Tag Archives: 1900s

1909: Martha Rendell

For the last time ever, Western Australia executed a woman on this date in 1909. Her name was Martha Rendell, and she had allegedly murdered up to three of her partner’s five* children.

Although they never got the legal document, we might as well call Rendell and Thomas Nicholls Morris man and wife: the two moved in after Morris’s previous marriage failed, presented themselves as one another’s spouses, and had the four kids call Rendell “mom”. They lived together in a downscale district in east Perth, steps away from an open drain fed by industrial runoff.

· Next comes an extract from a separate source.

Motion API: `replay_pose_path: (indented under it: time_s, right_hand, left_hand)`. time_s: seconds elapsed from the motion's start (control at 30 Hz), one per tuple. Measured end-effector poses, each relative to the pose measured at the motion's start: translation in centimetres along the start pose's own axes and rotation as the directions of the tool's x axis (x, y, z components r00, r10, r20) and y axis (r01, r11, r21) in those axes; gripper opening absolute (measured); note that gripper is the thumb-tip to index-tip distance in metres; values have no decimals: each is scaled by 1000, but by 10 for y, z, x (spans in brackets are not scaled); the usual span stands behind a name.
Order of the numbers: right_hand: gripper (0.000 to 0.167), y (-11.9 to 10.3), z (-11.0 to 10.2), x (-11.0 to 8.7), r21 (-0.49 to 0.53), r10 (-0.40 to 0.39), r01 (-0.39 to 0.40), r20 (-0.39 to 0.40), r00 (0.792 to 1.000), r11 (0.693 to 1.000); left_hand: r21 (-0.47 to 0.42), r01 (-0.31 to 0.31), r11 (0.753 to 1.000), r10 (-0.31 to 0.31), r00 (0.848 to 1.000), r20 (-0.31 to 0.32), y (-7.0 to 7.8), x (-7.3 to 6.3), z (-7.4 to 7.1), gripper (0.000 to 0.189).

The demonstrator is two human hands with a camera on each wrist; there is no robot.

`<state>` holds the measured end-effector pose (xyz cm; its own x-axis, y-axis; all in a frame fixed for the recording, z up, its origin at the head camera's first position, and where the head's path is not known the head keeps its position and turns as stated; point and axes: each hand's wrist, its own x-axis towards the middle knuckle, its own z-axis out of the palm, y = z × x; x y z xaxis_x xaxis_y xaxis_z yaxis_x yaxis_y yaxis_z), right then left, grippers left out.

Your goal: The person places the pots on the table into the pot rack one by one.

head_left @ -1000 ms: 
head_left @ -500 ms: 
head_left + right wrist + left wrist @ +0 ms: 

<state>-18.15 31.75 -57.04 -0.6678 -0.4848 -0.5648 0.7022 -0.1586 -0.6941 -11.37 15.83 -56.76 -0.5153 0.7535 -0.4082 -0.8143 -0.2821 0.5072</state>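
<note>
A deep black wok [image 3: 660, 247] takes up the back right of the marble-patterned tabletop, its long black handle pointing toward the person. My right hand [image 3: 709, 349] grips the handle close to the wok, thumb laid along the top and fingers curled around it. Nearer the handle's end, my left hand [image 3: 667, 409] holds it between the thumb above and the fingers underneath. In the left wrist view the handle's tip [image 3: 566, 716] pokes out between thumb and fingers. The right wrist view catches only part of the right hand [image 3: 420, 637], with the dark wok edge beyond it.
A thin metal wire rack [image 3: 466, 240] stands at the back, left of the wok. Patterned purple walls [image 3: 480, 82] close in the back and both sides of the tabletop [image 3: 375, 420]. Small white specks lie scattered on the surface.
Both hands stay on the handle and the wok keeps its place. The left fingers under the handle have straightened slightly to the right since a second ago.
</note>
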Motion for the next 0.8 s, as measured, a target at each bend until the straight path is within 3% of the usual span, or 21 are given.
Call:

And if what they charged her with is true — for Rendell would always deny it and her denials have had found traction with some from her time to ours — then nasty stepmothers of fairy tales might have sued Martha Rendell for defamation of character. Indeed, her step-motherliness clearly weighed against her in the public mind.

In 1907, four of the children took ill with diphtheria. After a relapse, seven-year-old Annie died; the death certificate would put it down to “epilepsy and cardiac weakness” (both diphtheria symptoms). Her little sister Olive, still weakened by her bout with diphtheria, contracted typhoid and bled and vomited to death in August of that same year. The doctors who treated these girls didn’t suspect anything untoward but the following year when yet a third of the children (Arthur, 14) also died of apparent typhoid. Doctors on this occasion conducted an autopsy, curious to find evidence of poisoning — an autopsy that Rendell attended and ordered halted partway through, an action that would play very culpably at her eventual trial.**

Said trial was not to be triggered until the following spring, when another son, George, fled the house to the protection of his natural mother, and told a nightmare tale of the mean stepmother painting the children’s throats with hydrochloric acid and serving them suspicious bitter tea that sent them to their sickbeds.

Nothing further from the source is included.